Google pousse à l’adoption de HTML5 pour les publicités, à la place de Flash. Le signe que la fin approche pour la technologie d’Adobe ?

Début juin, Google avait annoncé la couleur : dans un billet, son service AdWords de régie publicitaire invitait clairement à passer à HTML5. Et d’expliquer sa décision : améliorer les performances et réduire la consommation d’énergie des navigateurs Web. Et du sien en particulier, Google Chrome : jusqu’ici, celui-ci embarquait un réglage permettant de désactiver le lancement automatique des contenus Flash. C’était à l’utilisateur d’activer ce réglage ; à compter de ce premier septembre, ce sera à l’utilisateur de le désactiver.

Pour ses clients annonceurs, Google propose un service de conversion automatique de Flash vers HTML5. Il suggère en outre des outils et des modèles de création de publicités au même format. Les annonceurs non clients d’AdWords n’ont de leur côté d’autre recours que… de passer à HTML5 s’ils ne veulent pas que leurs publicités perdent toute audience sur Chrome.

Selon NetMarketShare, le navigateur Web de Google dispose à ce jour d’une part de marché de près de 28 %, contre plus de 53 % pour Internet Explorer. Mais en septembre 2014, Chrome n’était qu’à 21,1 %, contre plus de 58 % pour le navigateur de Microsoft.

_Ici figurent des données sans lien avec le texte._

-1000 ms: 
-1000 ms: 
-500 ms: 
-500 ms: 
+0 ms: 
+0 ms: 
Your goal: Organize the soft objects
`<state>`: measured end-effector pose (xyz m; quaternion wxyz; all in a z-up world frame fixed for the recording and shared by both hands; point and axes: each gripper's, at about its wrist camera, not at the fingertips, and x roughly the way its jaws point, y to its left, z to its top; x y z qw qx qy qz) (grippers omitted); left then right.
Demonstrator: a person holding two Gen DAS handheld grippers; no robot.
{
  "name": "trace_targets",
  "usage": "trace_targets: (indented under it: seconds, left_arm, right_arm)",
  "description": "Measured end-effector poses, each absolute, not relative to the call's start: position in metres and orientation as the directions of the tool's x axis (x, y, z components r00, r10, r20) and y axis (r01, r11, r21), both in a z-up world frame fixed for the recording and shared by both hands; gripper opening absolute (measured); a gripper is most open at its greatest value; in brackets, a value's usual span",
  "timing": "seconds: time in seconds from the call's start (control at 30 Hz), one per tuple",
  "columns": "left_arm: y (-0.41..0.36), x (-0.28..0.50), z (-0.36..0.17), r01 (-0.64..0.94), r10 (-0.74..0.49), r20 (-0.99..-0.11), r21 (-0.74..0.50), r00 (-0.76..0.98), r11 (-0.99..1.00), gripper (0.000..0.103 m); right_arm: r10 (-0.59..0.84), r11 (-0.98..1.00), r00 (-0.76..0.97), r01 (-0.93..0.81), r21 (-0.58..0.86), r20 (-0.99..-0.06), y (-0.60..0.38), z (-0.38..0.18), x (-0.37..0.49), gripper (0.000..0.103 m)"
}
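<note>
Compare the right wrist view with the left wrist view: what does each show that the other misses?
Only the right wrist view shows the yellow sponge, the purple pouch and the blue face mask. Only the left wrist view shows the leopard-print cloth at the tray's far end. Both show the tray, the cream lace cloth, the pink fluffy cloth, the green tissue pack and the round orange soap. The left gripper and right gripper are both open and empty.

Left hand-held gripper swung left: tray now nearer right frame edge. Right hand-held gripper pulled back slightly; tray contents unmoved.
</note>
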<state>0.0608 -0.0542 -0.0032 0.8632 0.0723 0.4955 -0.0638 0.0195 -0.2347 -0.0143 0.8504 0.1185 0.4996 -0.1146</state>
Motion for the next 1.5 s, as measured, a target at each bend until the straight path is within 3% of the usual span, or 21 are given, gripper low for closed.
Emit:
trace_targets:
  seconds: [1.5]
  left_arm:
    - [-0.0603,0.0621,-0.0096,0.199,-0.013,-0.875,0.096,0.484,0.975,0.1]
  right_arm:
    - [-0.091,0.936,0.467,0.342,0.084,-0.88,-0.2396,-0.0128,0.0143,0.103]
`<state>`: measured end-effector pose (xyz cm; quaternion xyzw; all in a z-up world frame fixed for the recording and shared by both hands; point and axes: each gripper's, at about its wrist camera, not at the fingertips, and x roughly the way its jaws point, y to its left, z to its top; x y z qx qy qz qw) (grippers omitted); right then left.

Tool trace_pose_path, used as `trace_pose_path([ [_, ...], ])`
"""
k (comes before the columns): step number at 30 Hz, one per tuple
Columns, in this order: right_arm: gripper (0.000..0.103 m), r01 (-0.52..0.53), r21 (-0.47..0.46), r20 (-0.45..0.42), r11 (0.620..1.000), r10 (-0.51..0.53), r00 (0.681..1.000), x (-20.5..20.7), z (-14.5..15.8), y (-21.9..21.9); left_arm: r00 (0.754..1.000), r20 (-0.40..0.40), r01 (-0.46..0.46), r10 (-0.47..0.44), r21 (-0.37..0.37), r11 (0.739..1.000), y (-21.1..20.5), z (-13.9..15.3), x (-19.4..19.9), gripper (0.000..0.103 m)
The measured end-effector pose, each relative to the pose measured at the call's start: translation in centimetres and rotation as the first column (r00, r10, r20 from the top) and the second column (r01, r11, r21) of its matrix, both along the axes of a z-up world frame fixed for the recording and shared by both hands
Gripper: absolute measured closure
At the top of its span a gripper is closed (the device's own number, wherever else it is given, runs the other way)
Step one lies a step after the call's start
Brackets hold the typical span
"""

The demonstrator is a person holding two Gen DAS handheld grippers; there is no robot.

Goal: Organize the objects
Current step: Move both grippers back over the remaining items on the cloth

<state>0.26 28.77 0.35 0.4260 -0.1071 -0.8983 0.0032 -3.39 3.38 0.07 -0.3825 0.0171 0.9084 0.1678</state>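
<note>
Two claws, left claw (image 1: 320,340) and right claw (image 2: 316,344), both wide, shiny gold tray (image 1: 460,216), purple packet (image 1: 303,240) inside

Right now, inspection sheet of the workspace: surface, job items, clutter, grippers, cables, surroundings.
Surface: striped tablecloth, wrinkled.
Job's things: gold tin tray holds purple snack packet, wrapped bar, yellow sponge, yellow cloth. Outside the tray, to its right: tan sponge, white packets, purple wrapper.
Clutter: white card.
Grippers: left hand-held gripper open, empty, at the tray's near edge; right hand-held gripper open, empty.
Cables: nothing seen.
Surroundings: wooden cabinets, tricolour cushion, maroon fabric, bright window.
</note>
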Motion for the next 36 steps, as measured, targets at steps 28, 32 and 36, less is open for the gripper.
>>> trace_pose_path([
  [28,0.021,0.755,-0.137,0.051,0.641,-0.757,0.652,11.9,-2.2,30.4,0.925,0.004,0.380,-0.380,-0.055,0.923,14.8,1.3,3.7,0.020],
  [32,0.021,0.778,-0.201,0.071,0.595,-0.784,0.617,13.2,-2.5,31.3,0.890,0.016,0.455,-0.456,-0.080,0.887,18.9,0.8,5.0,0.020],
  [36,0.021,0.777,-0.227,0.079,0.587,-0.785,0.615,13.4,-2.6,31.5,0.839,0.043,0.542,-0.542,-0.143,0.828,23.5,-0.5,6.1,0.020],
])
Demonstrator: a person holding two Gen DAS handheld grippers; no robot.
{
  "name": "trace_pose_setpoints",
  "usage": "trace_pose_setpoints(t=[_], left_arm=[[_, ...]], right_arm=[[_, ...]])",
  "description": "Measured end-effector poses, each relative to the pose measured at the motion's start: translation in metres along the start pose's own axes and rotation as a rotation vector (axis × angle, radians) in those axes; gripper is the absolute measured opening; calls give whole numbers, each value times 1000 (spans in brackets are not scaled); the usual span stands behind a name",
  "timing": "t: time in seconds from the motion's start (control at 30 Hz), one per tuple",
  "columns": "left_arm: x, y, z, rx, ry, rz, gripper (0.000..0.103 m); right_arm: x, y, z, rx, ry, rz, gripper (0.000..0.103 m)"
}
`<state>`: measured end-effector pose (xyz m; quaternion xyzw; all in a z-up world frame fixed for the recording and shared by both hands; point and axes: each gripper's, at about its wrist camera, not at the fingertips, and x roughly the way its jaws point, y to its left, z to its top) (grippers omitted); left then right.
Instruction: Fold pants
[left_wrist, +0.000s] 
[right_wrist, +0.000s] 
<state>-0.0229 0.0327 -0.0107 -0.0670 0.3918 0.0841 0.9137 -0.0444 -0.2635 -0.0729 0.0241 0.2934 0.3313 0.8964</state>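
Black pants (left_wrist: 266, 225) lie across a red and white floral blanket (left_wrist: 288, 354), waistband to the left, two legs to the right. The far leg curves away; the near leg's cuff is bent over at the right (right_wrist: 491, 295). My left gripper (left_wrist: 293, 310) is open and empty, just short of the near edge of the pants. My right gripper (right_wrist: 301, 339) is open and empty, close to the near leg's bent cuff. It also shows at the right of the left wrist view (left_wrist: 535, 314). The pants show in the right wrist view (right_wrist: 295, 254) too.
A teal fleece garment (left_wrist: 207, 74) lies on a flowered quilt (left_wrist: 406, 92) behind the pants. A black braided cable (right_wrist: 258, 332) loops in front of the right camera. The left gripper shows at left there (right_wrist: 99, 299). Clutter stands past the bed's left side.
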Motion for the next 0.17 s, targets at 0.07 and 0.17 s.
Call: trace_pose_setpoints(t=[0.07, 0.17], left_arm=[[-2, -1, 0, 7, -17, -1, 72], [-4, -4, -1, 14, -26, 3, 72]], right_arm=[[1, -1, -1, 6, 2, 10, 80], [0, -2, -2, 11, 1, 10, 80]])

Le choix de Google pourrait donc bien avoir un impact concret sur la publicité en ligne. D’autant plus que la prochaine version de Safari, le navigateur Web d’OS X, attendue pour l’automne, ne fait non plus de cadeaux à Flash : elle laissera à l’utilisateur le choix de le bloquer ou non, site Web par site Web. De son côté, Safari représente un peu plus de 5 % de parts de marché.

Voilà de quoi renforcer, si nécessaire, les voix qui plaident en faveur de la disparition de Flash. Celles-ci s’étaient faites entendre, mi-juillet, à l’occasion de la divulgation d’exploits inédits utilisés par Hacking Team. Alex Stamos, RSSI de Facebook, avait alors ouvertement appelé à l’abandon de Flash. Mozilla et Google avaient de leur côté pris l’initiative de bloquer complètement toute version de Flash antérieure à celle distribuée par Adobe ce mardi 14 juillet, en réaction à ces divulgations.